→ WHAT TO DO
All lines with the word "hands" in the material below are required.
---------- INFORMATION SUPPLIED
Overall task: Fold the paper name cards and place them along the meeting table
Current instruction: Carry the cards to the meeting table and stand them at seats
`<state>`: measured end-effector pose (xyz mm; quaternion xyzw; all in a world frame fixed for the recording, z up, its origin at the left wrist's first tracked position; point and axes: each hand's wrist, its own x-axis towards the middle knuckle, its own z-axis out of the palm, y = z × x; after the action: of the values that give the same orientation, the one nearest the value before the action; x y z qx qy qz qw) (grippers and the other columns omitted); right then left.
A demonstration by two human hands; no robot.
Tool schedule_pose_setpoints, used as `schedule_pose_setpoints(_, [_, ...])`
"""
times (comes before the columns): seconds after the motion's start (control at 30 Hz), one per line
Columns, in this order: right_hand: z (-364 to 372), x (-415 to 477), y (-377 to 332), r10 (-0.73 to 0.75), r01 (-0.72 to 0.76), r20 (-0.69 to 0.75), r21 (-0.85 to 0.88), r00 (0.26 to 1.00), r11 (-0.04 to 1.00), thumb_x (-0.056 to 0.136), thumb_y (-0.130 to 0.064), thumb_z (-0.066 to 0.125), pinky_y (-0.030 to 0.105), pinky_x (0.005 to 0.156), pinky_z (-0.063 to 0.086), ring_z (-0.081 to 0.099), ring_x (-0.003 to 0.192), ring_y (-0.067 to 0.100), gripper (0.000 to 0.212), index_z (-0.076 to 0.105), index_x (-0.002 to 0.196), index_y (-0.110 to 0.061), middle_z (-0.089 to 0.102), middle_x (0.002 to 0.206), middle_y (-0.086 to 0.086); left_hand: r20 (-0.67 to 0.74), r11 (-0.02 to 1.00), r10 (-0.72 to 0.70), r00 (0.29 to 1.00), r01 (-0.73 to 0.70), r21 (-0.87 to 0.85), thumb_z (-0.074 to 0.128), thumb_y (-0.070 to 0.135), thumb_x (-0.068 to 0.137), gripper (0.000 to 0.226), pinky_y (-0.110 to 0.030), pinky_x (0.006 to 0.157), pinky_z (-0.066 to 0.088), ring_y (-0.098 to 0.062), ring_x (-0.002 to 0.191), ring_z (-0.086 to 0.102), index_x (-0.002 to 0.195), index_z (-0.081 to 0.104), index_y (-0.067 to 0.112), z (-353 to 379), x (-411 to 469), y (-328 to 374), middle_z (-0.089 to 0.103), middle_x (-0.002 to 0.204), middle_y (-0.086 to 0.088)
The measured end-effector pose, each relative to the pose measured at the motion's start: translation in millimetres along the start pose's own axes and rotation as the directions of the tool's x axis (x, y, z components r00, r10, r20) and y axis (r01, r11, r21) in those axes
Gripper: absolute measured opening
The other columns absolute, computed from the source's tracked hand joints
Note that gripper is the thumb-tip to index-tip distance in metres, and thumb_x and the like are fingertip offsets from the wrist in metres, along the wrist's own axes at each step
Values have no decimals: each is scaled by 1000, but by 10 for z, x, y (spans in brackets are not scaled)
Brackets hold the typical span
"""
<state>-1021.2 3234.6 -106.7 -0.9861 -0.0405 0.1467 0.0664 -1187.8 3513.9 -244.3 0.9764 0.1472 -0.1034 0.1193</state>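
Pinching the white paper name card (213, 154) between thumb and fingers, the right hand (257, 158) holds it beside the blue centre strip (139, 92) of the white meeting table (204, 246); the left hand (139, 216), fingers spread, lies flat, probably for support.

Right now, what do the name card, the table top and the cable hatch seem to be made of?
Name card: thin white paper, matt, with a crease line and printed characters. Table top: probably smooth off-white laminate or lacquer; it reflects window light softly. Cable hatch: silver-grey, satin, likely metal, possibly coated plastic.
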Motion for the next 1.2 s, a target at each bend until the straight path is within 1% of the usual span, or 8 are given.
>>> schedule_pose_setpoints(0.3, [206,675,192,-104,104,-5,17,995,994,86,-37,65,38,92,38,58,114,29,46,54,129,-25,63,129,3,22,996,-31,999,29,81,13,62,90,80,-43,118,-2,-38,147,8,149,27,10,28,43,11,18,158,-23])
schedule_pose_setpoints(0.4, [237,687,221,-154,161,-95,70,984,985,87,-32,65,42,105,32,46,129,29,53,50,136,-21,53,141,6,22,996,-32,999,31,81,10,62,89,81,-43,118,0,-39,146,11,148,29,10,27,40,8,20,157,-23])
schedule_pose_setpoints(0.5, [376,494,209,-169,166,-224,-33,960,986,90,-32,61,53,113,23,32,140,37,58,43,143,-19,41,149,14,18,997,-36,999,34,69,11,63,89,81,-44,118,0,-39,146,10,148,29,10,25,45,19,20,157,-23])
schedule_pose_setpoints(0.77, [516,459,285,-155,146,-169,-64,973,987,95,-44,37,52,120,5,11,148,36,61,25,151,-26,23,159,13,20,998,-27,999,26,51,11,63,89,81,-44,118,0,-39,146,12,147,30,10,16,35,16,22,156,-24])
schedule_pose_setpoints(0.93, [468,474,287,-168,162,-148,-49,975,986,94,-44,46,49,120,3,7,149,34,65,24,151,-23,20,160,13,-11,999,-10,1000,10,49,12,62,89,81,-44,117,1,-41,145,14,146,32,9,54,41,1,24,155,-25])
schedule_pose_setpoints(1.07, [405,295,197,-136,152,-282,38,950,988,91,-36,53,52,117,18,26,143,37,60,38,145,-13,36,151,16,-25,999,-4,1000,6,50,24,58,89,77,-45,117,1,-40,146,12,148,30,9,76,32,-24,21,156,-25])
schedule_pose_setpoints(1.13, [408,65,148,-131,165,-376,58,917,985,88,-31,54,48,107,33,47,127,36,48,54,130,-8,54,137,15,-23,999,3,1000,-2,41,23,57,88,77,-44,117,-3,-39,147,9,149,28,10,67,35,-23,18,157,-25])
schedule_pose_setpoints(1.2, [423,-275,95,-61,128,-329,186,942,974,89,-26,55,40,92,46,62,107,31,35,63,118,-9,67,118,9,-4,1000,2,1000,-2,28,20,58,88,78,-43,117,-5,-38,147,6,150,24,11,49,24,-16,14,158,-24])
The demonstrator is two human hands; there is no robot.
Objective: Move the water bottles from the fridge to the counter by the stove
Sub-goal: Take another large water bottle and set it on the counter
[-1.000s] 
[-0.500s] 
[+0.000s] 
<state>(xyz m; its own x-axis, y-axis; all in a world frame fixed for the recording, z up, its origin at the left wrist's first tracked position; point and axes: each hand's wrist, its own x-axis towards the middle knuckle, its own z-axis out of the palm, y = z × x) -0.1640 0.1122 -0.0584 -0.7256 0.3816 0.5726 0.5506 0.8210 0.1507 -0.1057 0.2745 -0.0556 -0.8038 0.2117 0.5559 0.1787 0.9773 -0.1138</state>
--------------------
→ ANSWER SPACE
A demonstration by two human hands; no robot.
The demonstrator is two human hands; there is no robot.

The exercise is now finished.